Please repeat the data exactly, leaving nothing out.

Available data

|---|

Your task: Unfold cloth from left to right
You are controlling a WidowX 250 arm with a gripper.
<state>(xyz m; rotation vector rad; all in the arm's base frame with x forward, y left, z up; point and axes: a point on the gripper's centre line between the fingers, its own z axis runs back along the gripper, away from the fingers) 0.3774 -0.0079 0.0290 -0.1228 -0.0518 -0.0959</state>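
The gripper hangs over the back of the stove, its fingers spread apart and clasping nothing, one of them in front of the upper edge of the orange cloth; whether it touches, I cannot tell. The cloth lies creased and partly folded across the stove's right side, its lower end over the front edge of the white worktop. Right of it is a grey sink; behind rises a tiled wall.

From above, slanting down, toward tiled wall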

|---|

Answer space
Your task: Unfold cloth from left to right
You are controlling a WidowX 250 arm with a gripper.
<state>(xyz m; rotation vector rad; all in the arm's base frame with x forward, y left, z up; point and axes: a point on the gripper's centre line between the fingers, its own z axis runs back along the gripper, away from the fingers) 0.3774 -0.0079 0.0290 -0.1228 -0.0518 -0.0959</state>
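The gripper hangs over the back of the stove, its fingers spread apart and clasping nothing, one of them in front of the upper edge of the orange cloth; whether it touches, I cannot tell. The cloth lies creased and partly folded across the stove's right side, its lower end over the front edge of the white worktop. Right of it is a grey sink; behind rises a tiled wall.

From above, slanting down, toward tiled wall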

For this exercise, the work is now complete.